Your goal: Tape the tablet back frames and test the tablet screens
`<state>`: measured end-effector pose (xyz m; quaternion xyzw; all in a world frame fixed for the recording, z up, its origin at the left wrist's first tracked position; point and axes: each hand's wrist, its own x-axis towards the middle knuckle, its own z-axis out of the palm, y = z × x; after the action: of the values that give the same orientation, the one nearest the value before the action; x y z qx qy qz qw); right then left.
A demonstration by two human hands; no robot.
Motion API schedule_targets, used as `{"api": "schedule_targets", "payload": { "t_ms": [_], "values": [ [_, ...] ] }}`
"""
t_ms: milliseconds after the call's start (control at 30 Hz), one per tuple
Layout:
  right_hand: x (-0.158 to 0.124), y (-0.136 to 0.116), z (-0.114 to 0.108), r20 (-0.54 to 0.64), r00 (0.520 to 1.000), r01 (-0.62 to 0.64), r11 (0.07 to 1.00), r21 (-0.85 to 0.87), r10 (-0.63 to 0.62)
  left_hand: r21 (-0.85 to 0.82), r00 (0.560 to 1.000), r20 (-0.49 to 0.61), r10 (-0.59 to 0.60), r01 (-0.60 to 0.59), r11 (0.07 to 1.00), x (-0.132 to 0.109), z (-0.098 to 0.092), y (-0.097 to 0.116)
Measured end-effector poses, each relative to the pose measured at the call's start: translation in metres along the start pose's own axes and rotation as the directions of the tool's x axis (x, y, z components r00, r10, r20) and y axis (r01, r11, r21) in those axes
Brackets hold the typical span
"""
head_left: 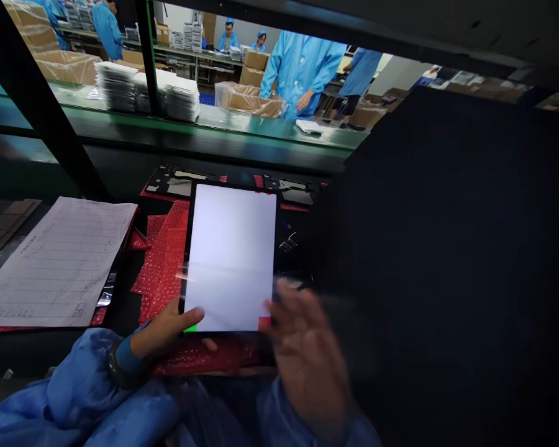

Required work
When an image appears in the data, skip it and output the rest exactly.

Written answer
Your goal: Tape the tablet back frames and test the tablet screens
`<state>`: measured end-effector pose (xyz m; quaternion xyzw; all in a world frame fixed for the recording, z up, its origin at the left wrist's first tracked position; point and axes: each hand's wrist, its own x-axis towards the middle knuckle, its own z-axis out of the palm, y = z × x; after the action: of the values that give the same orientation, the one nearest the value before the action; x y z qx qy qz qw); right then left.
A demonstration by two human hands; no robot.
Motion API schedule_targets, used as `{"api": "schedule_targets", "payload": { "t_ms": [_], "values": [ [_, ...] ] }}`
"""
t_ms: milliseconds after the call's start (control at 30 Hz), one per tuple
Layout:
  right_hand: x (-0.158 to 0.124), y (-0.136 to 0.116), z (-0.114 to 0.108), r20 (-0.54 to 0.64), r00 (0.520 to 1.000), r01 (-0.62 to 0.64), r11 (0.07 to 1.00), r21 (-0.85 to 0.87), r10 (-0.63 to 0.62)
  left_hand: r21 (-0.85 to 0.82), r00 (0.560 to 1.000), r20 (-0.49 to 0.61), r10 (-0.59 to 0.60), r01 (-0.60 to 0.59), r11 (0.07 to 1.00), x (-0.132 to 0.109), z (-0.098 to 0.092), y (-0.097 to 0.116)
Measured end-effector poses, each relative to the pose measured at the call's start: translation in metres along the start pose's own axes and rotation as the directions of the tool's x axis (x, y, z components r00, r10, r20) and y axis (r01, r11, r21) in those axes
Brackets hold the typical span
"""
head_left: 

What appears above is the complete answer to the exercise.